If this is correct, you are having some serious boundary issues with your daughter. She sounds like the kind of person who thinks she should be able to hang out with whomever she wants, whenever she wants, and it doesn’t matter how anyone else feels about it. She does not want to be around people or situations that irritate her and expects others to cater to her feelings and expectations for her comfort, even if that means she ejects her mother’s husband from his home.
If you had to ask us if you were being a bad mother, you are not seeing things clearly. I don’t know how to put this gently. Your daughter sounds like a demanding, spoiled and selfish young woman. If you cater to this attitude of hers you are doing her no favors. It is time to let your daughter know that you will no longer tolerate this kind of attitude and behavior from her. She will be reaping the consequences of her decisions and you are not going to shield her from them, otherwise, she is not going to learn from this and her terrible attitude and behaviors will become more ingrained and she will believe more firmly that she is entitled to be this way. She is in a very unhealthy state and needs to do some serious growing.


----------



## jane1213 (Aug 10, 2012)

I am in my twenties and I am with your daughter on this. Sorry. I don't know. It would seem really awkward to me. What this twenty something guy is doing with my mum. My own mum is 55 though. Anyway I would think that my relationship with my mum should come first. I mean what if I go get married to sixty something man. I am not trying to be judgemental here but trying to explain our POV


----------



## lifeistooshort (Mar 17, 2013)

jane1213 said:


> I am in my twenties and I am with your daughter on this. Sorry. I don't know. It would seem really awkward to me. What this twenty something guy is doing with my mum. My own mum is 55 though. Anyway I would think that my relationship with my mum should come first. I mean what if I go get married to sixty something man. I am not trying to be judgemental here but trying to explain our POV


Hmm, so you think your mom should let you mooch instead of pursuing her own life? That's what I got.
_Posted via Mobile Device_


----------



## Cynthia (Jan 31, 2014)

jane1213 said:


> I am in my twenties and I am with your daughter on this. Sorry. I don't know. It would seem really awkward to me. What this twenty something guy is doing with my mum. My own mum is 55 though.
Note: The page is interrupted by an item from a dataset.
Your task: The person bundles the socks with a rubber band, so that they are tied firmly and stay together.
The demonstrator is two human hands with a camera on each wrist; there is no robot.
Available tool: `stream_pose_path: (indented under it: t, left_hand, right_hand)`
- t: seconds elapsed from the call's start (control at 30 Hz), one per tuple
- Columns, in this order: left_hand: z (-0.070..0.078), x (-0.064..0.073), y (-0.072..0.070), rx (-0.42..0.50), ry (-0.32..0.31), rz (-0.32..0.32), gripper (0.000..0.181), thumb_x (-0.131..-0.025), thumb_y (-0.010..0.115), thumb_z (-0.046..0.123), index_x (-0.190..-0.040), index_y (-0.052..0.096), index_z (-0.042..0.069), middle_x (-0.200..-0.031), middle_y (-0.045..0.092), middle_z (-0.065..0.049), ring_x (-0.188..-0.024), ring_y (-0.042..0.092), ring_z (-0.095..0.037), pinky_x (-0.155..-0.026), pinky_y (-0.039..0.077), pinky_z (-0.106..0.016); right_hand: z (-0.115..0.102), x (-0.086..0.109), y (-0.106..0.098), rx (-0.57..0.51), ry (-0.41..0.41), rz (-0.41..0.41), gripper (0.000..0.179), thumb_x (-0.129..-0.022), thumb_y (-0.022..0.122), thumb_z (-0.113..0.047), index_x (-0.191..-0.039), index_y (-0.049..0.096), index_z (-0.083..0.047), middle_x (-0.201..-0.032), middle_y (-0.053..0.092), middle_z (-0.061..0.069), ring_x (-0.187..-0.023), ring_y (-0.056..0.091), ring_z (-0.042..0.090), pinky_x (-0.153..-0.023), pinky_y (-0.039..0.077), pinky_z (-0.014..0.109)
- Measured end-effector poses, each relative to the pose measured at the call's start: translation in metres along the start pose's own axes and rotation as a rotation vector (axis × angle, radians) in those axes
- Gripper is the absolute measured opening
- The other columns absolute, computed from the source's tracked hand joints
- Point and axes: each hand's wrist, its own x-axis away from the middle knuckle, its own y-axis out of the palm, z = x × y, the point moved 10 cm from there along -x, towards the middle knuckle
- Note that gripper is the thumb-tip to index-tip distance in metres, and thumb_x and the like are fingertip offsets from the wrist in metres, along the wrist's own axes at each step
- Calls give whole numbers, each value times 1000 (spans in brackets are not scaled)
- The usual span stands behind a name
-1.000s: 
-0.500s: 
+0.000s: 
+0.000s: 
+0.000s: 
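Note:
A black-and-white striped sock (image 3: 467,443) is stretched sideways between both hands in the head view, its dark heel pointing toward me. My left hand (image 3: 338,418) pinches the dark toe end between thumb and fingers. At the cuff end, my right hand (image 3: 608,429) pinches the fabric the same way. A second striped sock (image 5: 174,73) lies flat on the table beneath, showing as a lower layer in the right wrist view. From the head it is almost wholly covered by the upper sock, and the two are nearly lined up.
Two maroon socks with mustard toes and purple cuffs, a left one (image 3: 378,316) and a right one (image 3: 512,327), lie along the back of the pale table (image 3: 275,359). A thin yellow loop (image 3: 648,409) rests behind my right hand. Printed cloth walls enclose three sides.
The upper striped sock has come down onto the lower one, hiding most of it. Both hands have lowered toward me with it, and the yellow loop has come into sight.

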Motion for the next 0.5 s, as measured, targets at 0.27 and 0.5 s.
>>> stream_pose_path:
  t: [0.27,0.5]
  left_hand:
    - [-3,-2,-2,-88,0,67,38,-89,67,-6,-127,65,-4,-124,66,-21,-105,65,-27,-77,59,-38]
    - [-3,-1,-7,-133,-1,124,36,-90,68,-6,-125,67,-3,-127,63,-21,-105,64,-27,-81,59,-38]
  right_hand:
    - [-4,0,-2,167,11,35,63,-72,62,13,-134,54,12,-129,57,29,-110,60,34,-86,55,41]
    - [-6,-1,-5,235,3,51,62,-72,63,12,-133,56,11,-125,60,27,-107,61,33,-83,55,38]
Anyway I would think that my relationship with my mum should come first. I mean what if I go get married to sixty something man. I am not trying to be judgemental here but trying to explain our POV


You think your parents should put you before their relationship?
You are an adult, not a little girl who needs to be taken care of. To expect a man to leave his home so someone else can move in is ridiculous.
You may not agree with your parent's choices, but to expect them to change on your account is frankly immature and demanding.


----------



## 6301 (May 11, 2013)

Your daughter is 22, going to school, no job and pert near homeless. She's looking a gift horse in the mouth and still complaining. 

Maybe you should inform her that she doesn't have a great deal of choices and you know of a place that can house her but the big rule is having manners and showing respect. 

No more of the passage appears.